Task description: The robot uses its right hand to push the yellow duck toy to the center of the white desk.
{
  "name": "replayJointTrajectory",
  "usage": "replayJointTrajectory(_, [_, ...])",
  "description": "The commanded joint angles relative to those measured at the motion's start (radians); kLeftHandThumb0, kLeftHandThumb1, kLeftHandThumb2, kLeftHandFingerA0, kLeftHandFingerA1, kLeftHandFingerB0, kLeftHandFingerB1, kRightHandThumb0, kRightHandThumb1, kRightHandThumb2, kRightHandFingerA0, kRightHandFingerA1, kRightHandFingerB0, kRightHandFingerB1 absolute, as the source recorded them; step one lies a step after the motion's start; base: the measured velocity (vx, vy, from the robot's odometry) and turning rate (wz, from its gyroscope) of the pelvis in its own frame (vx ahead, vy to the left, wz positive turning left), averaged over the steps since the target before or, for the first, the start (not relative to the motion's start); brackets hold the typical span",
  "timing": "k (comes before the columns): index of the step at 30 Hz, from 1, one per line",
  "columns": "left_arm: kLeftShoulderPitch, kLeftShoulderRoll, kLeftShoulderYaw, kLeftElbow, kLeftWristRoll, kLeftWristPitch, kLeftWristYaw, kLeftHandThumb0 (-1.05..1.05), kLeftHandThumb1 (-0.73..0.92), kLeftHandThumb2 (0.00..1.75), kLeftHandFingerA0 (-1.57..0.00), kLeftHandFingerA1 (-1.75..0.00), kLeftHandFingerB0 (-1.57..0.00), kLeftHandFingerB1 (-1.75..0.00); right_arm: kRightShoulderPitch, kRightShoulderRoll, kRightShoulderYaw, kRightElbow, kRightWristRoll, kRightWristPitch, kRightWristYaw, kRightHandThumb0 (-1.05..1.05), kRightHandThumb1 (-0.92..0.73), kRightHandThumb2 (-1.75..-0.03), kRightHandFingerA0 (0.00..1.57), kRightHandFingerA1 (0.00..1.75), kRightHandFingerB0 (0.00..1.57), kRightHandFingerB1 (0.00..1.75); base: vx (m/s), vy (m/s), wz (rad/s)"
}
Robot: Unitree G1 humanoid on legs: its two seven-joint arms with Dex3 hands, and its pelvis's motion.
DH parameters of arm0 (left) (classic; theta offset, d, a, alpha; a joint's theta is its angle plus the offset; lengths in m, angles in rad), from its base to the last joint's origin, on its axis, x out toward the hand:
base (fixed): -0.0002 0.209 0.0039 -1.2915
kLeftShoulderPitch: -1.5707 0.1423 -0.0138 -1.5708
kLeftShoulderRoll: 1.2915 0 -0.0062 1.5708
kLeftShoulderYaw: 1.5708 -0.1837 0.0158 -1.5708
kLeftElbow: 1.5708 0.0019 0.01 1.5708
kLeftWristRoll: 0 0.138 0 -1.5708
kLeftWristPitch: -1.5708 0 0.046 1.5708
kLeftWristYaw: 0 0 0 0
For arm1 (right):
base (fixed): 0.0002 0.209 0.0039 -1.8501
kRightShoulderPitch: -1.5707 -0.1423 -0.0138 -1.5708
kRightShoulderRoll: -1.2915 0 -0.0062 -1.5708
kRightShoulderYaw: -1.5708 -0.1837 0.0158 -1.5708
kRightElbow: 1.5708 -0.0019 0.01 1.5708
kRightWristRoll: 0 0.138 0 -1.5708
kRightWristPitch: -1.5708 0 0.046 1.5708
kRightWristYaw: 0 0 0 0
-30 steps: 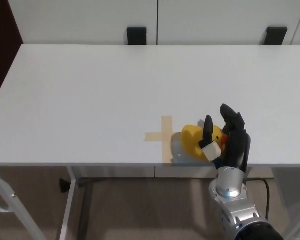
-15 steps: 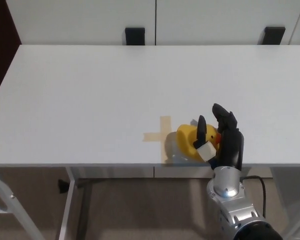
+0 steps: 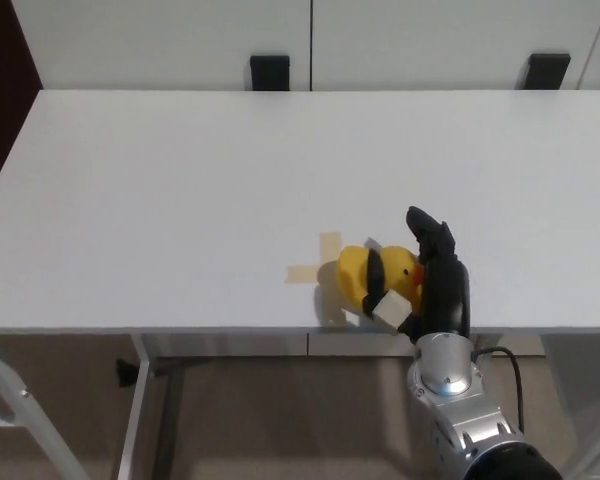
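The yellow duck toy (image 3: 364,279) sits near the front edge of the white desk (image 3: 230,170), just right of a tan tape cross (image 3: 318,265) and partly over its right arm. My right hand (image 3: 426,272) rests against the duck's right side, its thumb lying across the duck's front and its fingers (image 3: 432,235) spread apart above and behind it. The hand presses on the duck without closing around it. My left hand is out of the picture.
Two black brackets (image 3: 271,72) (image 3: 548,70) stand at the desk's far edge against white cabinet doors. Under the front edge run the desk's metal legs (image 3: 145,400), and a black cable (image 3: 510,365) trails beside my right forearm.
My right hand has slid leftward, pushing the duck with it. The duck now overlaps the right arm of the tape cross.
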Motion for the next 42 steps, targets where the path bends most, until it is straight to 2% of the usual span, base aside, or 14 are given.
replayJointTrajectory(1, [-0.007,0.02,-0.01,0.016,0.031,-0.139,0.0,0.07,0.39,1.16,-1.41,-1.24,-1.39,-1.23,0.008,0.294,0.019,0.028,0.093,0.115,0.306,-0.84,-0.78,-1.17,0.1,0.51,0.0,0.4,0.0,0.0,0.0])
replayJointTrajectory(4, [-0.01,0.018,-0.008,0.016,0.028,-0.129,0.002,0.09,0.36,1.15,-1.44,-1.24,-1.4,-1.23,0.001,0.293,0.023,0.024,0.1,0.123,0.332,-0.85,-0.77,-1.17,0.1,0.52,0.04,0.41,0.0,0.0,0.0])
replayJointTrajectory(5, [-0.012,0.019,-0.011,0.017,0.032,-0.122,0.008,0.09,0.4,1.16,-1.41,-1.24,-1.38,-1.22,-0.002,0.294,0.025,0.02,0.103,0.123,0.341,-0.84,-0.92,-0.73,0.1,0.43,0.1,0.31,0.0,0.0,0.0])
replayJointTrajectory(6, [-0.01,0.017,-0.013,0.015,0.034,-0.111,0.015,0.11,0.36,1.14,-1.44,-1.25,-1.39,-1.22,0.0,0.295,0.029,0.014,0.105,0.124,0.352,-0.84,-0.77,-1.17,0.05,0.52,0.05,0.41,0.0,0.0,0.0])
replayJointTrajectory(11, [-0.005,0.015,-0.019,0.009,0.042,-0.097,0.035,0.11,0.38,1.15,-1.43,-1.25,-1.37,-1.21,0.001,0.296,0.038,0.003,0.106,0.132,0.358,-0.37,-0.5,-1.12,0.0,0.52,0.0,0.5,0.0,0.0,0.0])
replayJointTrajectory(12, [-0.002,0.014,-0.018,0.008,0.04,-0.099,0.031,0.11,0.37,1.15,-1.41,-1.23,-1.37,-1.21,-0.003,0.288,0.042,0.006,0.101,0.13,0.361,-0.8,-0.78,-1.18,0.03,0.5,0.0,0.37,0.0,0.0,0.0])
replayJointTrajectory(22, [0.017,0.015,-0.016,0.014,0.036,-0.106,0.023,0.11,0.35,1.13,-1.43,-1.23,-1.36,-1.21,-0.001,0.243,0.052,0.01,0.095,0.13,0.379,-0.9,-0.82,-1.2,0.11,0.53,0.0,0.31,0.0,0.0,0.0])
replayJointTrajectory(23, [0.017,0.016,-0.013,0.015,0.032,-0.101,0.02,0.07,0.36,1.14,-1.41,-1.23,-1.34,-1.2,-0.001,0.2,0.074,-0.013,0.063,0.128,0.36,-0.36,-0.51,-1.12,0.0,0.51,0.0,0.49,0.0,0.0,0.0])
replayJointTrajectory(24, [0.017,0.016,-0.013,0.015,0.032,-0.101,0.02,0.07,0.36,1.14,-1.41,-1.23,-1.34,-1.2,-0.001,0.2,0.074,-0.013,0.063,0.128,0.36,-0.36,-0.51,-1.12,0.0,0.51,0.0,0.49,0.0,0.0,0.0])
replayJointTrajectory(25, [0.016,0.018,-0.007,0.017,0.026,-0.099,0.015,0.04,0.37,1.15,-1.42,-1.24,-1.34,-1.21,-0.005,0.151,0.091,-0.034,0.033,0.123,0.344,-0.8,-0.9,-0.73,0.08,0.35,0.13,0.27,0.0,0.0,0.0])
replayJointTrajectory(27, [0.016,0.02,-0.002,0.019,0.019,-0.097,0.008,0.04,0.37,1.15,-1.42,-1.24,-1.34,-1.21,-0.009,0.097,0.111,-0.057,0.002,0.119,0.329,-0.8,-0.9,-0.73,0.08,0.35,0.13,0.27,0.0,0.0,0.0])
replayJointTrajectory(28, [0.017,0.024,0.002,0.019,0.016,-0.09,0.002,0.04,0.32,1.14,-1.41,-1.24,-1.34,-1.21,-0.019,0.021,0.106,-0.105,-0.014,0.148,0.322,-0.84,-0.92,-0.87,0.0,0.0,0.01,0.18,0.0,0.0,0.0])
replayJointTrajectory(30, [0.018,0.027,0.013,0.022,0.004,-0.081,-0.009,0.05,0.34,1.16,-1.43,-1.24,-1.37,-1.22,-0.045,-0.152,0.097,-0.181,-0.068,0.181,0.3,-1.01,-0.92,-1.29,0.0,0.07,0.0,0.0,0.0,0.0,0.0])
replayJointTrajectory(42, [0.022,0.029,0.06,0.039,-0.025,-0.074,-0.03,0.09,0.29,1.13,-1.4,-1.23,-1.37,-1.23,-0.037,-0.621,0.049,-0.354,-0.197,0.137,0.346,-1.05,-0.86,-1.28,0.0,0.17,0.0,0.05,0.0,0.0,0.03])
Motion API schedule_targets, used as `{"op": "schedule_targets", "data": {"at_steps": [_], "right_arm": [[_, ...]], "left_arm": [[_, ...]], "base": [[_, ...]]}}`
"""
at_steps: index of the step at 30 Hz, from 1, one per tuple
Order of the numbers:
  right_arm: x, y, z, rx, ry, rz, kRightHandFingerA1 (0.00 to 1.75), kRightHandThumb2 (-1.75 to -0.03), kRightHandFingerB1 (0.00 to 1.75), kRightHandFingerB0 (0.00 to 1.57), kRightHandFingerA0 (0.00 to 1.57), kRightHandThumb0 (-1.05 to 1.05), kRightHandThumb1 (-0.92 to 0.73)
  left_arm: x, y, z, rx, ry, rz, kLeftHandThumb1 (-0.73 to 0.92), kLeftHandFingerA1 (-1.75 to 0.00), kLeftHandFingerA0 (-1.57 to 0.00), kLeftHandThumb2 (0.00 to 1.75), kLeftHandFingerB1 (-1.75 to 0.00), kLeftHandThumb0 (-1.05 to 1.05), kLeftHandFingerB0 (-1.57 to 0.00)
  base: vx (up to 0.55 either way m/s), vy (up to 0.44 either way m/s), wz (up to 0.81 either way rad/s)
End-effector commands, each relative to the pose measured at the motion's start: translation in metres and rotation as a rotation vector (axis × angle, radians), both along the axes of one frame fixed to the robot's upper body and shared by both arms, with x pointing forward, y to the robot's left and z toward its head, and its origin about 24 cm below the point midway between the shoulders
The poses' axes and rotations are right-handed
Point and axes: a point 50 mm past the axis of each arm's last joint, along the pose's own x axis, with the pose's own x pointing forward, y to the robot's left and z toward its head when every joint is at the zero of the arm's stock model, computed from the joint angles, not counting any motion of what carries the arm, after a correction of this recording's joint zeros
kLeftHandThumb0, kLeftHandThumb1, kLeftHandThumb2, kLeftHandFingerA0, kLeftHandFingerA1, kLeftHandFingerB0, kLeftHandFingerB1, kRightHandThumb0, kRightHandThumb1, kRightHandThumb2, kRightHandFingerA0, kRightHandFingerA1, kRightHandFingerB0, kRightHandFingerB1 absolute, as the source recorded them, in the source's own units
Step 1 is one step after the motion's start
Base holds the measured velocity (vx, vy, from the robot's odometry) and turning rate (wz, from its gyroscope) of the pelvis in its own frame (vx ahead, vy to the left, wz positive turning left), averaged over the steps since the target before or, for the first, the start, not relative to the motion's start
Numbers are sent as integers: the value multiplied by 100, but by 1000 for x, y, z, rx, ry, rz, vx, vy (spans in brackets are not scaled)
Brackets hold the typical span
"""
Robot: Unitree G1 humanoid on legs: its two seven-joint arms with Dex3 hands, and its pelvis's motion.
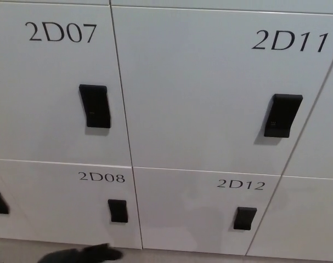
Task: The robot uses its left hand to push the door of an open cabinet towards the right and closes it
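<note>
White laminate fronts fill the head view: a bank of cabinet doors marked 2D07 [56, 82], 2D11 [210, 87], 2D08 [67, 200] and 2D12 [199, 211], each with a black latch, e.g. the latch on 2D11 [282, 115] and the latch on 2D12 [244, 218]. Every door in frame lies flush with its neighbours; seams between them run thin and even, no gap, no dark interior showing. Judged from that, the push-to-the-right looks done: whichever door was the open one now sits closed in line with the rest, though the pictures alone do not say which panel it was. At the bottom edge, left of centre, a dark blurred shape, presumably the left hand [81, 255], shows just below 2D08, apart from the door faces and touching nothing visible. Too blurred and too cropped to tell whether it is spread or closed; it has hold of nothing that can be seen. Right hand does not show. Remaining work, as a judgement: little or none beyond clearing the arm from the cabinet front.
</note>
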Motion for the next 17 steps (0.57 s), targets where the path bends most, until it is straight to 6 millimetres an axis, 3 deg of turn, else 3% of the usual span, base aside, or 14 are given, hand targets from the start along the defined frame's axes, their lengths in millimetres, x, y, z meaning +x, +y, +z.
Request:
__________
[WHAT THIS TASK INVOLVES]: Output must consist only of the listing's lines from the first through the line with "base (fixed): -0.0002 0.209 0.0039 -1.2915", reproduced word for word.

[RESPONSE AREA]:
Task description: The robot uses its right hand to push the yellow duck toy to the center of the white desk.
{
  "name": "replayJointTrajectory",
  "usage": "replayJointTrajectory(_, [_, ...])",
  "description": "The commanded joint angles relative to those measured at the motion's start (radians); kLeftHandThumb0, kLeftHandThumb1, kLeftHandThumb2, kLeftHandFingerA0, kLeftHandFingerA1, kLeftHandFingerB0, kLeftHandFingerB1, kRightHandThumb0, kRightHandThumb1, kRightHandThumb2, kRightHandFingerA0, kRightHandFingerA1, kRightHandFingerB0, kRightHandFingerB1 absolute, as the source recorded them; step one lies a step after the motion's start; base: the measured velocity (vx, vy, from the robot's odometry) and turning rate (wz, from its gyroscope) of the pelvis in its own frame (vx ahead, vy to the left, wz positive turning left), averaged over the steps since the target before or, for the first, the start (not relative to the motion's start); brackets hold the typical span",
  "timing": "k (comes before the columns): index of the step at 30 Hz, from 1, one per line",
  "columns": "left_arm: kLeftShoulderPitch, kLeftShoulderRoll, kLeftShoulderYaw, kLeftElbow, kLeftWristRoll, kLeftWristPitch, kLeftWristYaw, kLeftHandThumb0 (-1.05..1.05), kLeftHandThumb1 (-0.73..0.92), kLeftHandThumb2 (0.00..1.75), kLeftHandFingerA0 (-1.57..0.00), kLeftHandFingerA1 (-1.75..0.00), kLeftHandFingerB0 (-1.57..0.00), kLeftHandFingerB1 (-1.75..0.00); right_arm: kRightShoulderPitch, kRightShoulderRoll, kRightShoulderYaw, kRightElbow, kRightWristRoll, kRightWristPitch, kRightWristYaw, kRightHandThumb0 (-1.05..1.05), kRightHandThumb1 (-0.92..0.73), kRightHandThumb2 (-1.75..-0.03), kRightHandFingerA0 (0.00..1.57), kRightHandFingerA1 (0.00..1.75), kRightHandFingerB0 (0.00..1.57), kRightHandFingerB1 (0.00..1.75); base: vx (m/s), vy (m/s), wz (rad/s)"
}
Robot: Unitree G1 humanoid on legs: its two seven-joint arms with Dex3 hands, and its pelvis's motion.
DH parameters of arm0 (left) (classic; theta offset, d, a, alpha; a joint's theta is its angle plus the offset; lengths in m, angles in rad), from its base to the last joint's origin, on its axis, x out toward the hand:
base (fixed): -0.0002 0.209 0.0039 -1.2915

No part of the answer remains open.